(WHAT IS EXPECTED) With both ends included, repeat exactly the lines of the entries below from the one containing "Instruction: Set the" down to the one containing "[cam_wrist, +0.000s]", and no others.

(Stored items from a collection)
◆ ◆ ◆ ◆

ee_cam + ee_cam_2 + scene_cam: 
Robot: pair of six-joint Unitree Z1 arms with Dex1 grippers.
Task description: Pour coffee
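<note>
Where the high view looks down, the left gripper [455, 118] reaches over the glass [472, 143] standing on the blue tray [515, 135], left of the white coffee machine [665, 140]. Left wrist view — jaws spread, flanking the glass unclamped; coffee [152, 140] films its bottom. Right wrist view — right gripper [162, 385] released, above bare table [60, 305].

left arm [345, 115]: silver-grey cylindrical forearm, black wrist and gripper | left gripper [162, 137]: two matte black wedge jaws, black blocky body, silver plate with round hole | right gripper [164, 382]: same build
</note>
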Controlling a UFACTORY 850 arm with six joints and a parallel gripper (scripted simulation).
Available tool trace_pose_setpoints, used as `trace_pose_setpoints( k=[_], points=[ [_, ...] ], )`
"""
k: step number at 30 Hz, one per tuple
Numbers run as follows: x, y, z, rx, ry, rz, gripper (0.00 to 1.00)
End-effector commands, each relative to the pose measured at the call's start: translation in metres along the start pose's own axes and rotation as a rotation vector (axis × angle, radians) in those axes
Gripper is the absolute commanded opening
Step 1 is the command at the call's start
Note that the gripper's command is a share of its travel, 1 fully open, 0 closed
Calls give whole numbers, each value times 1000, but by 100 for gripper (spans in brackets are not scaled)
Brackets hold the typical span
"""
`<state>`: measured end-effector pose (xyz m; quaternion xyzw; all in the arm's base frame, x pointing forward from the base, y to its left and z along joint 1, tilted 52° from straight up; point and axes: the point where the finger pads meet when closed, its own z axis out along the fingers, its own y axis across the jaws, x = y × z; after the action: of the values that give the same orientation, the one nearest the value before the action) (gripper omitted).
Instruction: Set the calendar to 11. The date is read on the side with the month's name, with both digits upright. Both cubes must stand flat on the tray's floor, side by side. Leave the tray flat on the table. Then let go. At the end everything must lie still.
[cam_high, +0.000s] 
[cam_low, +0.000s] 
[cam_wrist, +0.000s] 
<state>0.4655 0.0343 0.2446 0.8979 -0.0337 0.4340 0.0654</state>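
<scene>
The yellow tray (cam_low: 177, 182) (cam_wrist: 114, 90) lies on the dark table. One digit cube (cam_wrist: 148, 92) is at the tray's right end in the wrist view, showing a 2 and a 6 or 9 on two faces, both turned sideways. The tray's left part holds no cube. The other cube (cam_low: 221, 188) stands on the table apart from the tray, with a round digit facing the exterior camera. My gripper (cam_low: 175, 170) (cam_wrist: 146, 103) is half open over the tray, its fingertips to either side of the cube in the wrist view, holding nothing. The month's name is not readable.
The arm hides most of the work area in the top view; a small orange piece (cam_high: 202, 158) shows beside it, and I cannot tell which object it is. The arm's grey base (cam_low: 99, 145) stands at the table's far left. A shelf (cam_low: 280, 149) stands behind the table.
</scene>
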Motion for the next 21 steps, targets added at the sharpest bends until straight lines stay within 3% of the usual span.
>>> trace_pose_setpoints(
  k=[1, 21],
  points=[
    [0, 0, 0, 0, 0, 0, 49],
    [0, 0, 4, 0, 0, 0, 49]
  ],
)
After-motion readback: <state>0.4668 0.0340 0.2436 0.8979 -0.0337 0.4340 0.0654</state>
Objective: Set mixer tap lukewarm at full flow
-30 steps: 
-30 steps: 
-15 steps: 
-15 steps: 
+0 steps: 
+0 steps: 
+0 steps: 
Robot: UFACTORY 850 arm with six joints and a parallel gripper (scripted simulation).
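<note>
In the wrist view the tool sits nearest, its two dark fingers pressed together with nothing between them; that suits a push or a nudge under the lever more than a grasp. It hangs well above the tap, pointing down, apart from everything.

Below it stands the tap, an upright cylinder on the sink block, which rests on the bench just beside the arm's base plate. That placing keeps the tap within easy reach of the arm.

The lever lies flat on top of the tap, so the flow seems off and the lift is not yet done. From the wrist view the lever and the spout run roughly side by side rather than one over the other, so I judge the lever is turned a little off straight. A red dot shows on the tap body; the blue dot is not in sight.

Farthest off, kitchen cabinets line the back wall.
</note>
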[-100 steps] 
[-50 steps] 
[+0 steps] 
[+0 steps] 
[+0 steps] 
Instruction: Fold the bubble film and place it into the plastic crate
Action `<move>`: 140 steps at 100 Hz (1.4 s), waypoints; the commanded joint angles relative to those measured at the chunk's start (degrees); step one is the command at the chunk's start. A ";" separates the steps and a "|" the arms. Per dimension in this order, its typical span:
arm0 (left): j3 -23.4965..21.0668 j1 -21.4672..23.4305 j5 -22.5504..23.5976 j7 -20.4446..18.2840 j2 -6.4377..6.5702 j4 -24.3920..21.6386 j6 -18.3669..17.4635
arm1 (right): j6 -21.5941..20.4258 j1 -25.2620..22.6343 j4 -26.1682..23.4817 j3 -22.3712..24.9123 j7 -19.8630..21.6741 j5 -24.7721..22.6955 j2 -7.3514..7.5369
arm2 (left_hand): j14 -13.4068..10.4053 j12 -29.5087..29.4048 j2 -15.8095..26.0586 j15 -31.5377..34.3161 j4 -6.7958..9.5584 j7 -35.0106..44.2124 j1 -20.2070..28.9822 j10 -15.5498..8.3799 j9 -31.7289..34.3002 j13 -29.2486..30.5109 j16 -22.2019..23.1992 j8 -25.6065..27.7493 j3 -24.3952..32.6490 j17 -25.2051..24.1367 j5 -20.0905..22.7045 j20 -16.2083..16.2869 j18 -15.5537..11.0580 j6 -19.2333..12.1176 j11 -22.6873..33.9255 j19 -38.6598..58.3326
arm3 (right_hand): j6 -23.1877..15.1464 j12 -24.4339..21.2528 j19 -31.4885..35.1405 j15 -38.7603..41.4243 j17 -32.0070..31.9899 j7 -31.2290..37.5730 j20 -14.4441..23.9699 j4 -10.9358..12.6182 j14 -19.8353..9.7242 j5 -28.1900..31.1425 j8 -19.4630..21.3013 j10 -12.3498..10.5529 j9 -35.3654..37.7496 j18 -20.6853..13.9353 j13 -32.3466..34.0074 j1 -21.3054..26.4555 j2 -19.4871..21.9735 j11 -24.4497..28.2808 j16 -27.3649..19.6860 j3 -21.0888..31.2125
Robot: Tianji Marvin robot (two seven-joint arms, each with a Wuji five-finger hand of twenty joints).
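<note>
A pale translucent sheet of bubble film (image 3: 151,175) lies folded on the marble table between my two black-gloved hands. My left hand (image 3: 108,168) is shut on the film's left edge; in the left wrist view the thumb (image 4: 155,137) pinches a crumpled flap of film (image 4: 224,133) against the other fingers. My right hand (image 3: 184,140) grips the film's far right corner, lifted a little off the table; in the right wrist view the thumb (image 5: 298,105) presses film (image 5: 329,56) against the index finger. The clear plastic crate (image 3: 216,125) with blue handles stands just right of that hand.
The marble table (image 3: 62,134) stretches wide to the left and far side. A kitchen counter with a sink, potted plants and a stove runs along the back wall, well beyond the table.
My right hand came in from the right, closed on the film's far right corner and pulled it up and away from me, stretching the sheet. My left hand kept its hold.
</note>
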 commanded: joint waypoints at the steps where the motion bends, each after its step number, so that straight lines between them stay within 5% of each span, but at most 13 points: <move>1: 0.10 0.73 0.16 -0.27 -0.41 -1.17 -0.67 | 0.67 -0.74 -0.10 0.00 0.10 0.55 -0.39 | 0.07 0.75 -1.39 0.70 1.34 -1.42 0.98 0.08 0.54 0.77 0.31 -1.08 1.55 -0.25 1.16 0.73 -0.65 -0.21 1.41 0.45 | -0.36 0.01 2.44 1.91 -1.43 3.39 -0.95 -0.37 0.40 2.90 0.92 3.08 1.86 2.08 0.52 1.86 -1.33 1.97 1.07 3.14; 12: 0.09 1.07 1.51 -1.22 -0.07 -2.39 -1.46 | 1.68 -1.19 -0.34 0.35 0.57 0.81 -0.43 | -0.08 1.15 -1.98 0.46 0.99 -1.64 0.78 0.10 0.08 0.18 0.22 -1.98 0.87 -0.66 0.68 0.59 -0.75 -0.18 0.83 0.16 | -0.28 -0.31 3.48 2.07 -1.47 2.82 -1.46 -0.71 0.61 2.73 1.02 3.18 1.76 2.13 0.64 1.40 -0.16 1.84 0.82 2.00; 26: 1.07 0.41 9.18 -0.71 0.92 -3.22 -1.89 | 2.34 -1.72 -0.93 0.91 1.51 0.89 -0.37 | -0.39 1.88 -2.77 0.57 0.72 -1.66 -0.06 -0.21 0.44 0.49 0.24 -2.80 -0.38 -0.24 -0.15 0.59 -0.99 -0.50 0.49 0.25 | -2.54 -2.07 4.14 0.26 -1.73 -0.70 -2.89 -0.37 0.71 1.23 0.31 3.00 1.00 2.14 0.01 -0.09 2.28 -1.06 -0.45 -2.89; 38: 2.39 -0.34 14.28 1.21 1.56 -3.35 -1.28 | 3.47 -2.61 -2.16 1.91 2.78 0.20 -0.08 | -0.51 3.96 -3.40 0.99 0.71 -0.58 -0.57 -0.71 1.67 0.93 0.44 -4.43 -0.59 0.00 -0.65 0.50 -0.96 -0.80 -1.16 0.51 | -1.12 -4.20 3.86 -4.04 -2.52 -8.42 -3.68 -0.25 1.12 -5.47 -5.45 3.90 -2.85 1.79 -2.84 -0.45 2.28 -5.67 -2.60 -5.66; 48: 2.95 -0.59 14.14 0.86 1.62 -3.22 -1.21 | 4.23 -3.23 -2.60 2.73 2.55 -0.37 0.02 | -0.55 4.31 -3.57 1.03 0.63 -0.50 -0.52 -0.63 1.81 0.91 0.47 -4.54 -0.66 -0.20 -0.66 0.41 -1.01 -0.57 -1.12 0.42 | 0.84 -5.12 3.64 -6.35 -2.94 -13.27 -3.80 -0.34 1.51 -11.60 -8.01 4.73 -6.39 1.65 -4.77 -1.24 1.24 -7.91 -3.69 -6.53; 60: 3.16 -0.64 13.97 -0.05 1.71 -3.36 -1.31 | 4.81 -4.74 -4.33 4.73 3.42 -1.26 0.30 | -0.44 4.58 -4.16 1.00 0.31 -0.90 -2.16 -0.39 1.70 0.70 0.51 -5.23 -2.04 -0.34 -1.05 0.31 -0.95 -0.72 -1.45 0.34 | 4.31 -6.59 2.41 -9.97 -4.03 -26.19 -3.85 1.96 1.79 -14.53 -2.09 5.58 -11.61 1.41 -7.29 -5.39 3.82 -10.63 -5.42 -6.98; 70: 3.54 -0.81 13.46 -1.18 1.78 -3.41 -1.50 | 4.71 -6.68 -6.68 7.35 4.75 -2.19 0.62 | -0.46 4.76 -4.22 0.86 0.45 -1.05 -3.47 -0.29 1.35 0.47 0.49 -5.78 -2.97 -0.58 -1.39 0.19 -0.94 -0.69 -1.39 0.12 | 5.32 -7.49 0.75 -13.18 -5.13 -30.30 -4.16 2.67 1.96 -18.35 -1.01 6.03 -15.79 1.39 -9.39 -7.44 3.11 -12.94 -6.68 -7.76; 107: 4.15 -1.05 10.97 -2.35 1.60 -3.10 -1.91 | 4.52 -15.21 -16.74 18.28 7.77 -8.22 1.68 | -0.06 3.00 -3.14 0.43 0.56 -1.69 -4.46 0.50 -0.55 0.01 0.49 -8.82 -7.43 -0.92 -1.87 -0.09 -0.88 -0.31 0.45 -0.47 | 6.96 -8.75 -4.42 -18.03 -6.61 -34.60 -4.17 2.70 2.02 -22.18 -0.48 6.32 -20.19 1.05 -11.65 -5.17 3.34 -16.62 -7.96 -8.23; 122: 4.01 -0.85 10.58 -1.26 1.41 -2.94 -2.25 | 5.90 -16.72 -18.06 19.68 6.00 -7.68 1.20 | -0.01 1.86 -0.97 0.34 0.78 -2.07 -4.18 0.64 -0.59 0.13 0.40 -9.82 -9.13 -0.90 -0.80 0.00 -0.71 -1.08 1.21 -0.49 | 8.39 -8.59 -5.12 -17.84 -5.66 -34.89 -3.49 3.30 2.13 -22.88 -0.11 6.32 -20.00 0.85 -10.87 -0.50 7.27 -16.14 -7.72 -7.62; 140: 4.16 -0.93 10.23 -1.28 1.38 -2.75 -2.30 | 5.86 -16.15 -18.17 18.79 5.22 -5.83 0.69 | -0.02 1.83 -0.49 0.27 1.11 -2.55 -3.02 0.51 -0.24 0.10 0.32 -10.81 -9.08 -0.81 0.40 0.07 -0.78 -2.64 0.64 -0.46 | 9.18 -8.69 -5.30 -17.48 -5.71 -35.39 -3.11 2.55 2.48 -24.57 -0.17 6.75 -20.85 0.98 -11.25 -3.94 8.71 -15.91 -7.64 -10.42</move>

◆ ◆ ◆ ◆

(COMPLETED TASK)
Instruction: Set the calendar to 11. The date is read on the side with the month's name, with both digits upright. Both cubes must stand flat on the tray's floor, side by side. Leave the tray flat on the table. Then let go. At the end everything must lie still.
[cam_high, +0.000s] 
[cam_low, +0.000s] 
[cam_wrist, +0.000s] 

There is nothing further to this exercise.